As the decade progressed, the ties between the group’s artists began to dissolve, allowing each member to follow their own path. However, Sérusier never abandoned his beloved Brittany and would settle in Châteauneuf-du-Faou, where he lived for almost thirty years until his death.
Sérusier was invited several times by Jan Verkade, the "obeliscal Nabi", to visit him at the Benedictine abbey of Beuron in Germany. There, he had an aesthetic and spiritual experience that would have a profound impact on him. The Beuron monks believed that beauty was hidden in nature and that the artist could move closer to it through the harmony of shapes and proportions. Sérusier adopted these theories and they had a great influence on his art, although they did not resonate with his friends.

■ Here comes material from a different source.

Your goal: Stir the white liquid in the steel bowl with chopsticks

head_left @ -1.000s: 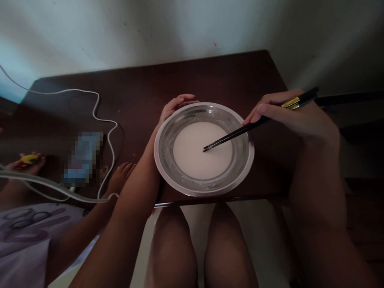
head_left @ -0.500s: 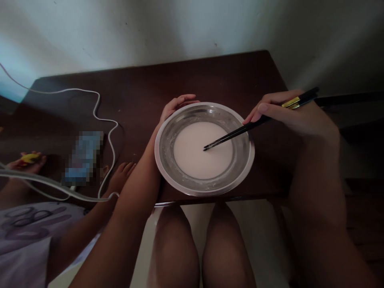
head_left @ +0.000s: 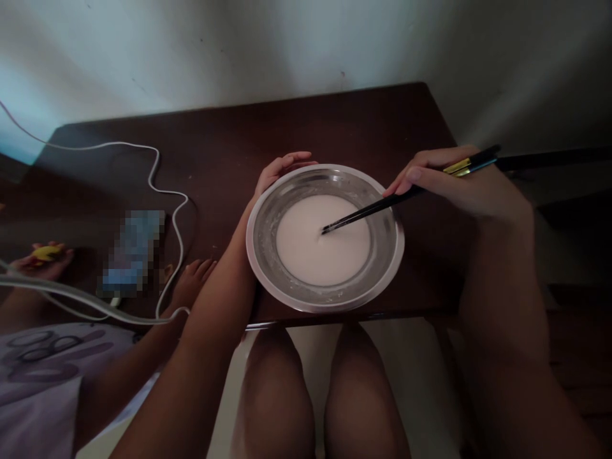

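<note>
A wide metal bowl (head_left: 262, 268) stands near the front edge of the dark table, with a milky white liquid (head_left: 320, 255) in it. My left hand (head_left: 280, 172) curves round the bowl's far left side and steadies it; part of the palm is hidden behind the rim. In my right hand (head_left: 449, 182) is a pair of black chopsticks (head_left: 368, 209) with gold bands, gripped near their upper part. They slant down to the left over the right rim, and their tips dip into the liquid, close together.
Left of my forearm sits another person, one hand (head_left: 194, 280) on the table (head_left: 306, 127), the other holding a small yellow item (head_left: 46, 254). Between those hands lies a blurred-out phone (head_left: 134, 252) with a white cable (head_left: 176, 223). A wall (head_left: 287, 51) rises behind the table.
My right hand and the chopsticks have shifted slightly left, and the tips have moved a little left and up within the liquid. The left hand and bowl have stayed almost still.
</note>
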### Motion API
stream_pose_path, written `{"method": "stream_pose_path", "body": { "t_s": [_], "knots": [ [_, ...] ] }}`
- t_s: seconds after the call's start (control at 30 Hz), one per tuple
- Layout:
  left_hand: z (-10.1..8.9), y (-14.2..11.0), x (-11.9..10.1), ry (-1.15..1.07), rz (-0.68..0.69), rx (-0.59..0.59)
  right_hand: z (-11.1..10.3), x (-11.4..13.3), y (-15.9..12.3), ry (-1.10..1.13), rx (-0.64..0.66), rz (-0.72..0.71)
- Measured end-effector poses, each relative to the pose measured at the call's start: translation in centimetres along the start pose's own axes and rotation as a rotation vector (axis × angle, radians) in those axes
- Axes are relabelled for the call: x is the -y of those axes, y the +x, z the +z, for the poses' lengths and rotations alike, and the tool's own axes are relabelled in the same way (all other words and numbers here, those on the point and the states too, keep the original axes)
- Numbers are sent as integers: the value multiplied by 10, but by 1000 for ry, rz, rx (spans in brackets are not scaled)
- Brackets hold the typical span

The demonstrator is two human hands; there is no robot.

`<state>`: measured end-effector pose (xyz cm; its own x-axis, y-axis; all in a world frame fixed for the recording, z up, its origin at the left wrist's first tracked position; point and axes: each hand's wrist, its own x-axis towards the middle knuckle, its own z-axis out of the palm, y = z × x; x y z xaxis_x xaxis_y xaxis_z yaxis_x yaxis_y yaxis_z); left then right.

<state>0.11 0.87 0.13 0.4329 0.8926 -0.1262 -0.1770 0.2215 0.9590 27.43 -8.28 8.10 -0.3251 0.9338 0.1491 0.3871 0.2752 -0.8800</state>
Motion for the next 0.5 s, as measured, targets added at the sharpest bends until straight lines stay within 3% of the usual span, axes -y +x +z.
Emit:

Always eager to cultivate his art through varied influences, he also took a keen interest in the Italian Primitives, Egyptian art and mediaeval tapestries.
Libations, Cinq figures dans une fôret mythique, which he painted in 1912 to decorate his house in Châteauneuf-du- Faou, built in 1906, is a fitting example of his many references to these ancient arts. Firstly, the subject, libation, is a religious ritual act practised since ancient times, consisting of offering up a liquid to a divinity as a "sacrifice". Then there is the large, almost square format and numerous elements of foliage contrasting with the human figures which stand out, reminiscent of 16th century Flemish tapestries (fig.1). Meanwhile, the women’s profiles and postures recall Egyptian art and ancient friezes. Lastly, the exoticism of the women depicted in this sacred scene in its idyllic setting can be compared with Tahitian compositions by Gauguin (fig. 2), who taught Sérusier in the early days. So this particular painting would appear to be a syncretic work reflecting the complex intellectual journey that was the artist’s multifaceted career.